• _TASK ITEM_: Take every line from the entries below that includes the word "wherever" and copy it.
▼
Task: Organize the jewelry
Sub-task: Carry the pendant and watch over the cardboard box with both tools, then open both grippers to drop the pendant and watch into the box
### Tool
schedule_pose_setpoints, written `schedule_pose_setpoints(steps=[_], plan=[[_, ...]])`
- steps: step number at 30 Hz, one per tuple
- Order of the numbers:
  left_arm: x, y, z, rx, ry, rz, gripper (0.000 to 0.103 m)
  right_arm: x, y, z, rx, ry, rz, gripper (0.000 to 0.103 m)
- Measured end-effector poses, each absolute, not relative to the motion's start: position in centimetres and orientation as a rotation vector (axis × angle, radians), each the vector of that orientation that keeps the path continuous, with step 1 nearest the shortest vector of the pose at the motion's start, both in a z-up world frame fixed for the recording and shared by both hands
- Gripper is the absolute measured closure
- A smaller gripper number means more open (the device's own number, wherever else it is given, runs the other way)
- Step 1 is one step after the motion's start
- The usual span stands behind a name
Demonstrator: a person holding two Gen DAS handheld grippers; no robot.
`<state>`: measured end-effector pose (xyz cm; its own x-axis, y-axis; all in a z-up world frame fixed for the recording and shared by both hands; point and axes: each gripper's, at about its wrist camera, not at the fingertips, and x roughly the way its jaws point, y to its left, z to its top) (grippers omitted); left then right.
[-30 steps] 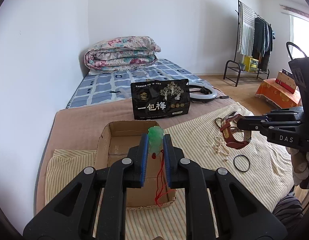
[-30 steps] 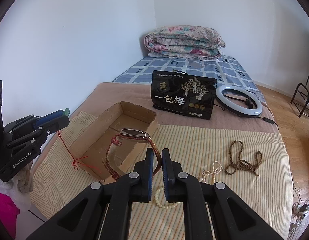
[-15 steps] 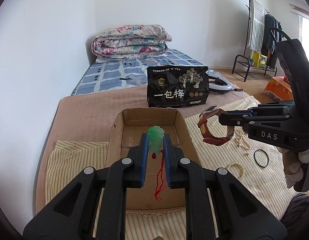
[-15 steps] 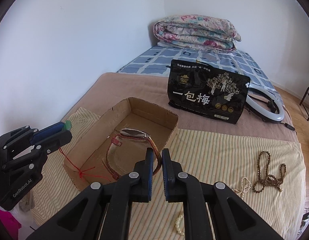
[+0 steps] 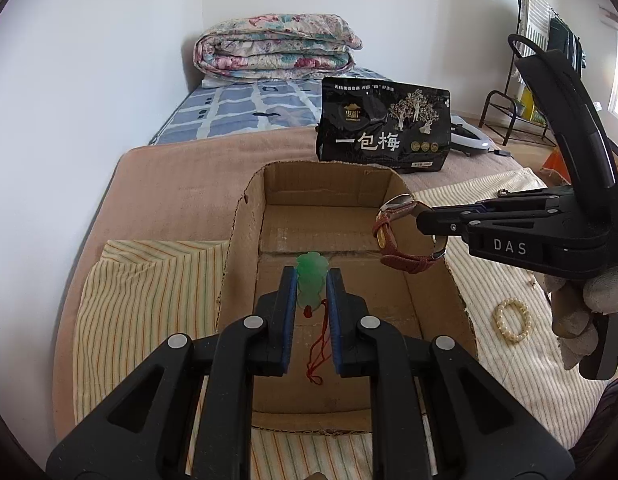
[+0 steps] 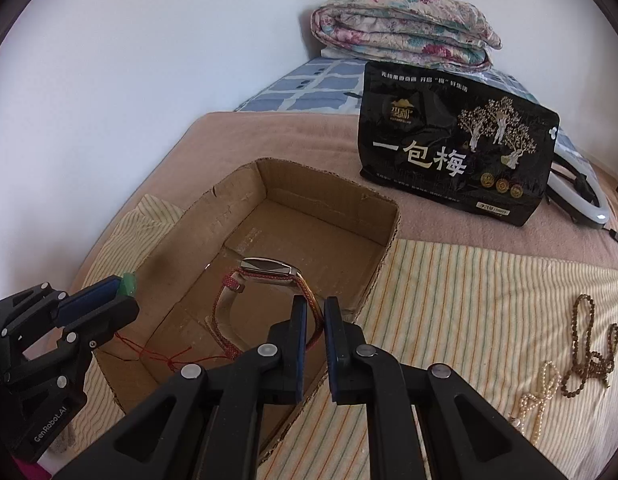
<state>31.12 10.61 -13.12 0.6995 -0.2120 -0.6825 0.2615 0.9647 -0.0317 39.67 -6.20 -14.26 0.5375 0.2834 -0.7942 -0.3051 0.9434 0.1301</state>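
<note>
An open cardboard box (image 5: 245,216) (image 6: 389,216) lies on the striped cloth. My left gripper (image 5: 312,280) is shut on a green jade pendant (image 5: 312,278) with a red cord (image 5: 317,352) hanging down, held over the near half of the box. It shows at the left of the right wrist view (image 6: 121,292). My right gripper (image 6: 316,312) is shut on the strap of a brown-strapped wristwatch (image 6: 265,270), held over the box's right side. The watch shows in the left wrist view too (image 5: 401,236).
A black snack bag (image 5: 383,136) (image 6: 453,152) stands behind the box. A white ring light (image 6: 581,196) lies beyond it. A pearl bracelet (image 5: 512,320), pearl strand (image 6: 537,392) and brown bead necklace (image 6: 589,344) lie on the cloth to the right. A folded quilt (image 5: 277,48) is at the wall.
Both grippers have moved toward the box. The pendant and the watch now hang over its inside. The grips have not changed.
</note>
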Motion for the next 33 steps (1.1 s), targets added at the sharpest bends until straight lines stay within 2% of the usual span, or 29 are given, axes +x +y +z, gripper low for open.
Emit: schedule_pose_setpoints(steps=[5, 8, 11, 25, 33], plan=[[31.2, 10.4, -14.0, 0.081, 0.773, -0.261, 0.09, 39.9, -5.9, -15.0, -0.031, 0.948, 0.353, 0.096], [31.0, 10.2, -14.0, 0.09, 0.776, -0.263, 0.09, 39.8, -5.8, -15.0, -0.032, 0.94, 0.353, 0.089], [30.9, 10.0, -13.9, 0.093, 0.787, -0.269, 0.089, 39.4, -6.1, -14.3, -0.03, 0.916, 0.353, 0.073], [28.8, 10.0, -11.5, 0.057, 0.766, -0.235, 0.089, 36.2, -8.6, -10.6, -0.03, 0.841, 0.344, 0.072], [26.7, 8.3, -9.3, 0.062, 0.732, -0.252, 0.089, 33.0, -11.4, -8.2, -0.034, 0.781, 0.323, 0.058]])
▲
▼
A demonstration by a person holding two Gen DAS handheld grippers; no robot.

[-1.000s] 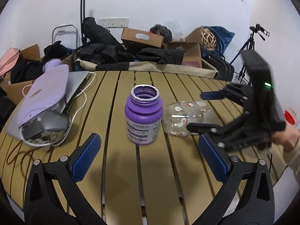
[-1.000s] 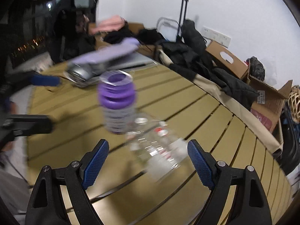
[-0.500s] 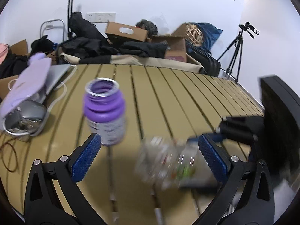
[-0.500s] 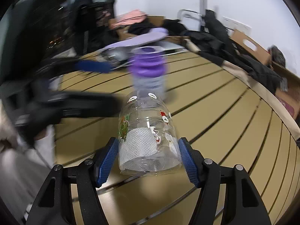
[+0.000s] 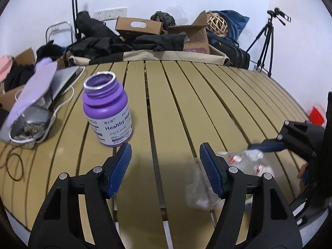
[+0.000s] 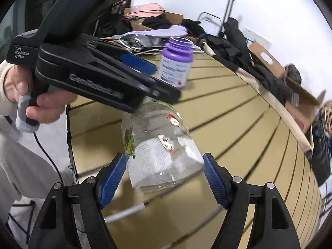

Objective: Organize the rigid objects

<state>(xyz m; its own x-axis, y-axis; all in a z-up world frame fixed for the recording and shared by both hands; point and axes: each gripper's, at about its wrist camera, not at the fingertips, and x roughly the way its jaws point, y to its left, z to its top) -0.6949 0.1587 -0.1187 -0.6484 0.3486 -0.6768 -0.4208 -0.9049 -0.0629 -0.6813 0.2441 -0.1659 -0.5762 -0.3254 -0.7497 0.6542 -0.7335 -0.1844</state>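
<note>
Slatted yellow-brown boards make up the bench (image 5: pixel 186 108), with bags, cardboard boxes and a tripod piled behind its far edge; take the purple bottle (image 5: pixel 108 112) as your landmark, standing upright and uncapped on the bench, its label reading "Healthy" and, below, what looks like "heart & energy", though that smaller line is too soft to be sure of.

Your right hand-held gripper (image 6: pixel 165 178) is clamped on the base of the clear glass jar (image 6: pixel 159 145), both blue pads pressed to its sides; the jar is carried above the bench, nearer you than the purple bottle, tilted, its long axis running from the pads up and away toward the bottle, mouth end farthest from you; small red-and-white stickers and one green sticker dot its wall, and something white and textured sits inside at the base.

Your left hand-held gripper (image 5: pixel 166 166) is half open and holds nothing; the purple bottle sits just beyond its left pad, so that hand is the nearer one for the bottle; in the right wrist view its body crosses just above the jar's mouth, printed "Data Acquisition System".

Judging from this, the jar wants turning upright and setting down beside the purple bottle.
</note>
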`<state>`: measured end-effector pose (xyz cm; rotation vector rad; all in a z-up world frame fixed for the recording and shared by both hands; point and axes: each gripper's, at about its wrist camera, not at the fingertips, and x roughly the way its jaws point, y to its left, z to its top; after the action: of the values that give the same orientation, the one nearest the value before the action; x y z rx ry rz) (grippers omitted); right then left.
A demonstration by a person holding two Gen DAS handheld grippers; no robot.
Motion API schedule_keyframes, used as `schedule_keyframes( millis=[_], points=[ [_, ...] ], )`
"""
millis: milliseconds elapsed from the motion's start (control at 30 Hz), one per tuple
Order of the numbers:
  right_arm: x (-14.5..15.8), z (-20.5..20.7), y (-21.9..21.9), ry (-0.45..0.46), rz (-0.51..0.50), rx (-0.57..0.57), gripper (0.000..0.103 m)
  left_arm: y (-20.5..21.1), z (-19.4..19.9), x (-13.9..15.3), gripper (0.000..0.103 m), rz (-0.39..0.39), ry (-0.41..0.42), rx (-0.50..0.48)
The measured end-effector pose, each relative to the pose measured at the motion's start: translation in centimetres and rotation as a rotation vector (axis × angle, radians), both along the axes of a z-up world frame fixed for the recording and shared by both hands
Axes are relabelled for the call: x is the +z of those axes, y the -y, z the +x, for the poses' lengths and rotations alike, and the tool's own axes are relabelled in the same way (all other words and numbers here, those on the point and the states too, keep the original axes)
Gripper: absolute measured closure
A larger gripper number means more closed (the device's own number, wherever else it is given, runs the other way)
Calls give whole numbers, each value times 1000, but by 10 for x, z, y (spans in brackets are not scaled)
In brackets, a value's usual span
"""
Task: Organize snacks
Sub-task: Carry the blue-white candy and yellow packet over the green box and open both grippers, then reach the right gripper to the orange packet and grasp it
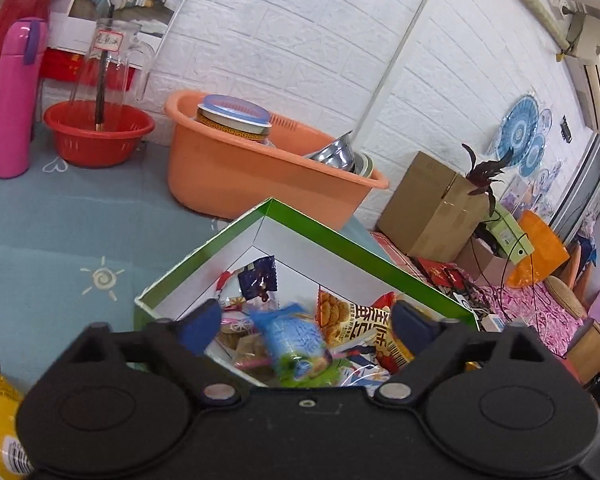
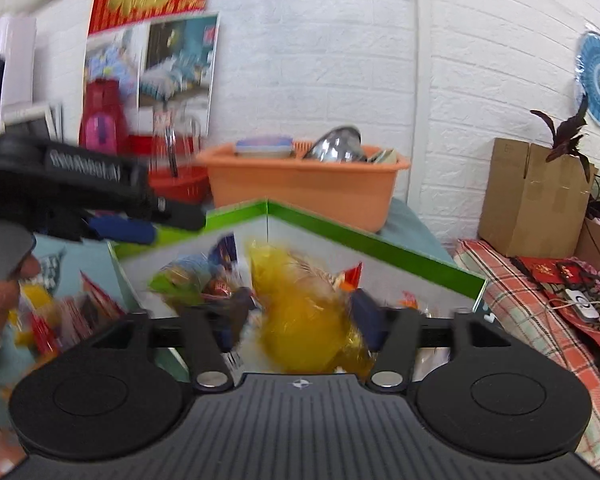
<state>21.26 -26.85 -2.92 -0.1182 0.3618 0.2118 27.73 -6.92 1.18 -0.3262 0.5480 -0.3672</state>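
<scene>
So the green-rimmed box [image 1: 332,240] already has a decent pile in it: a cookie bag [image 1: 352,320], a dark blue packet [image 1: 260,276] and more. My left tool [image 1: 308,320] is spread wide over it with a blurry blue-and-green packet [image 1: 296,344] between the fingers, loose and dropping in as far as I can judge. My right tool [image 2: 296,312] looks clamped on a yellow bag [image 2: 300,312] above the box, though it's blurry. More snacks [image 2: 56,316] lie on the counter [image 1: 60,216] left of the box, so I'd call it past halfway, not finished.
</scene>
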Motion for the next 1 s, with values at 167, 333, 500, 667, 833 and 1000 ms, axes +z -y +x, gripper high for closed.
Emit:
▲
• _PROBLEM SOLUTION_:
- A smaller gripper number means more open (the device's own number, wherever else it is given, runs the other way)
A larger gripper number means more closed (the device's own number, wherever else it is given, runs the other way)

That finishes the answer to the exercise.